▶ [EXERCISE INSTRUCTIONS] For the listing that follows, give again exactly the lines from the one with "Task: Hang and" to the one with "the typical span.", including both.

*** Begin section ***

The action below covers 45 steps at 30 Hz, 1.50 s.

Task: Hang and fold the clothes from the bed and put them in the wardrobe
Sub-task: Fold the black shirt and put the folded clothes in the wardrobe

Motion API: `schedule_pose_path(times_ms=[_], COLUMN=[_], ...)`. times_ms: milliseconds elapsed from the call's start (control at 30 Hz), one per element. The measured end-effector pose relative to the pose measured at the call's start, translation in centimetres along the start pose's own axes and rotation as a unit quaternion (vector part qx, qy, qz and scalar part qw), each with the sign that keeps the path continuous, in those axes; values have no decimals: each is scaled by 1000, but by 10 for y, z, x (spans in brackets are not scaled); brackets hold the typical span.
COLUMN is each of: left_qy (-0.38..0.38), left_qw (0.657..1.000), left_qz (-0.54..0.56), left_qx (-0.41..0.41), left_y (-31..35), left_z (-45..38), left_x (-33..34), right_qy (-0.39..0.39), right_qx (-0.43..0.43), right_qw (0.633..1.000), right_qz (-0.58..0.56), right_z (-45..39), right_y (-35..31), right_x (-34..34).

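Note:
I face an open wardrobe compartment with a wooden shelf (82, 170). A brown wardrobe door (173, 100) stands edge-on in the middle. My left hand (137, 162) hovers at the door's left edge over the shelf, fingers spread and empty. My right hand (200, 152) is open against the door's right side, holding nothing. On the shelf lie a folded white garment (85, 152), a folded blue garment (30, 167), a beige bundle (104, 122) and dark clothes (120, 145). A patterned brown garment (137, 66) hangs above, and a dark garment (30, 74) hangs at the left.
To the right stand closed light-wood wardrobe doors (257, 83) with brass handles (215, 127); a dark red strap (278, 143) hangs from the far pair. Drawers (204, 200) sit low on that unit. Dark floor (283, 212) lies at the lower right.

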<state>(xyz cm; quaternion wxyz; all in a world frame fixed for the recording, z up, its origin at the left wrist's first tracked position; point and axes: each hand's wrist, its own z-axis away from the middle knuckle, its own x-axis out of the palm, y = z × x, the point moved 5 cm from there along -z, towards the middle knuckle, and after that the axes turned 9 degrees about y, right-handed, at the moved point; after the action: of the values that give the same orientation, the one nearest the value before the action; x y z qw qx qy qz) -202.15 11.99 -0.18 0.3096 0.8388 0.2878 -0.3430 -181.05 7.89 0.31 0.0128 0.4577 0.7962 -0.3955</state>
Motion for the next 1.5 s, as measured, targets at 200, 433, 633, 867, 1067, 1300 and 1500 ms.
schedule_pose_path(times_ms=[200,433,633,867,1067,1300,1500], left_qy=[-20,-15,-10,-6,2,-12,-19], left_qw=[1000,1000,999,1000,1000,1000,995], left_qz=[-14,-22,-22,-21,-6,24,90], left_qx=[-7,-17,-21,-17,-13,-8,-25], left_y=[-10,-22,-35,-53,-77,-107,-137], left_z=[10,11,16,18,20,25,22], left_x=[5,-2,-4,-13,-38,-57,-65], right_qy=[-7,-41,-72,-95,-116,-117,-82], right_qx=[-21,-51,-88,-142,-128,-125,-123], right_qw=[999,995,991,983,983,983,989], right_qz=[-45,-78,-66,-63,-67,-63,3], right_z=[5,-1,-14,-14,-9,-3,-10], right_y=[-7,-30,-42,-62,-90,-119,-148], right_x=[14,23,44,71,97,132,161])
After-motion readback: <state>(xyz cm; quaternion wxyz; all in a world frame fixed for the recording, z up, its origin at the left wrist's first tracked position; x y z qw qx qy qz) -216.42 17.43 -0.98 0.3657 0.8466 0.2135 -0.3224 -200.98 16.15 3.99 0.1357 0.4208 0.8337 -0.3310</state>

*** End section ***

▶ [SOLUTION TO THIS TASK]
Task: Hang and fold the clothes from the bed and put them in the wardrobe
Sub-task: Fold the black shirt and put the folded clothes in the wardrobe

Motion API: `schedule_pose_path(times_ms=[_], COLUMN=[_], ...)`. times_ms: milliseconds elapsed from the call's start (control at 30 Hz), one per element. The measured end-effector pose relative to the pose measured at the call's start, translation in centimetres along the start pose's own axes and rotation as a unit quaternion (vector part qx, qy, qz and scalar part qw), each with the sign that keeps the path continuous, in those axes; values have no decimals: each is scaled by 1000, but by 10 for y, z, x (spans in brackets are not scaled); brackets hold the typical span.

What the exercise required is now done.